クビキリサイクル 青色サヴァンと戯言遣い (講談社文庫)

クビキリサイクル 青色サヴァンと戯言遣い (講談社文庫)

第23回メフィスト賞受賞作。

西尾維新の作品を文学などという人もいるわけだが、僕は決してそうは思わない。これはライトノベルである。ドブネズミがいくらかわいくてチャーミングであってもハムスターでないのと同じである。ただ、そのことをもって西尾維新を批判したり、軽視したりする気はさらさらない。ライトノベルにはライトノベルの純文学には純文学の良さがある。ただ、やはりライトノベル、もしくはアニメのお約束を踏まえていない人にとっては、これは理解に苦しむ作品だろう。そもそも純文学とライトノベルでは目的が違う。

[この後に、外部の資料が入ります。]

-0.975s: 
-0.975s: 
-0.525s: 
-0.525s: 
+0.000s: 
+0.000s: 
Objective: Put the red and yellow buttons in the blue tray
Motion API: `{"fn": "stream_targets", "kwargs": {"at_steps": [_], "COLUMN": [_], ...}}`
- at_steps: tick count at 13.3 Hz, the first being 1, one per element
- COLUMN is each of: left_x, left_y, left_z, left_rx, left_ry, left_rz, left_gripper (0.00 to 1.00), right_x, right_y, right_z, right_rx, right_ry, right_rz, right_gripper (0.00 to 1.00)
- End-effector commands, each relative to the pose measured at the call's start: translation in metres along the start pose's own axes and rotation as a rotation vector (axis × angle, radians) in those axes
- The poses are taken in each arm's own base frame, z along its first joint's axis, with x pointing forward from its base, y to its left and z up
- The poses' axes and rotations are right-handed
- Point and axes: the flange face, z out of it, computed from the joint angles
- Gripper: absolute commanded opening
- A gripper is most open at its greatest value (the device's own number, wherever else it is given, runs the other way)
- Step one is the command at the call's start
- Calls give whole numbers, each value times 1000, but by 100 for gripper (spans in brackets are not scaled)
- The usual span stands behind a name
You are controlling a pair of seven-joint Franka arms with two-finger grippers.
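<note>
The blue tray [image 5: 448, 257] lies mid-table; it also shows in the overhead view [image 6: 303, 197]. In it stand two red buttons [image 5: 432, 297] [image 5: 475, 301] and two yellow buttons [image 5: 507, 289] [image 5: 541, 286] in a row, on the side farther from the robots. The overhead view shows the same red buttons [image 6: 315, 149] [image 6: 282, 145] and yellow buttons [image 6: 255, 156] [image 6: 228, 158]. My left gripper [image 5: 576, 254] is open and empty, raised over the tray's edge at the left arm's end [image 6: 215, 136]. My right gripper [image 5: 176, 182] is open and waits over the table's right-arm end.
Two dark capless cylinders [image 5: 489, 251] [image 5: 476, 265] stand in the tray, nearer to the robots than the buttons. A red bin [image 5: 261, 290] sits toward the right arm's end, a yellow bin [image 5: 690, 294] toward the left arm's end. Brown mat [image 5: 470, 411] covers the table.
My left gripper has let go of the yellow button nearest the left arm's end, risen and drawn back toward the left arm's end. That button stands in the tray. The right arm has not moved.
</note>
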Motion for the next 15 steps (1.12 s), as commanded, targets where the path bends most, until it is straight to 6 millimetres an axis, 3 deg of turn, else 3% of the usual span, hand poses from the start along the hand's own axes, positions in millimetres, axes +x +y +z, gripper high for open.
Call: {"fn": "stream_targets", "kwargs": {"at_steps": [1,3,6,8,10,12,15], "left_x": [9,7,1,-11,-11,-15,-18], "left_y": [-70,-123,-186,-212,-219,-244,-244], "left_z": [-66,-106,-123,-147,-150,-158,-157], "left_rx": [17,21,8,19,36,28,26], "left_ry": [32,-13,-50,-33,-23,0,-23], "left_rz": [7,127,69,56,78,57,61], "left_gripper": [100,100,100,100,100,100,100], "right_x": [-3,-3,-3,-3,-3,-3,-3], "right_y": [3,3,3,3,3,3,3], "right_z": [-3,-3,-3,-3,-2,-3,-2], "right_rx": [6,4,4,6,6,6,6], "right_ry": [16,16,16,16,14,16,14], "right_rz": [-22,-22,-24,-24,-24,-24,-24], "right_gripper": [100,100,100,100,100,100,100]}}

純文学においては、いかにリアリティーのある人物を描くかに主眼が置かれる。ライトノベルでは、いかに魅力のあるキャラクターを生み出すかに主眼が置かれる。なまじ、そこそこの語彙があり、文章力もまずまずなため、純文学的なものさしでこの作品は測られがちである。そのため、批判に曝されてしまうことになるわけだが、純粋にライトノベル視点に立てば、これは非常に良くできた作品と言えるのではないか。アクの強い魅力的なキャラクター、誰もが陥る自分は人とは違うんだという若者特有の自尊心、選民意識のようなものをくすぐる主人公、衒学的ナルシシズム、軽妙洒脱な台詞回し。西尾維新ライトノベルを書くことにおいては、ずばぬけたセンスの持ち主だと思う。

あとあとがきに笑った。遠まわしに自分のこと天才って言ってるようなもんじゃん。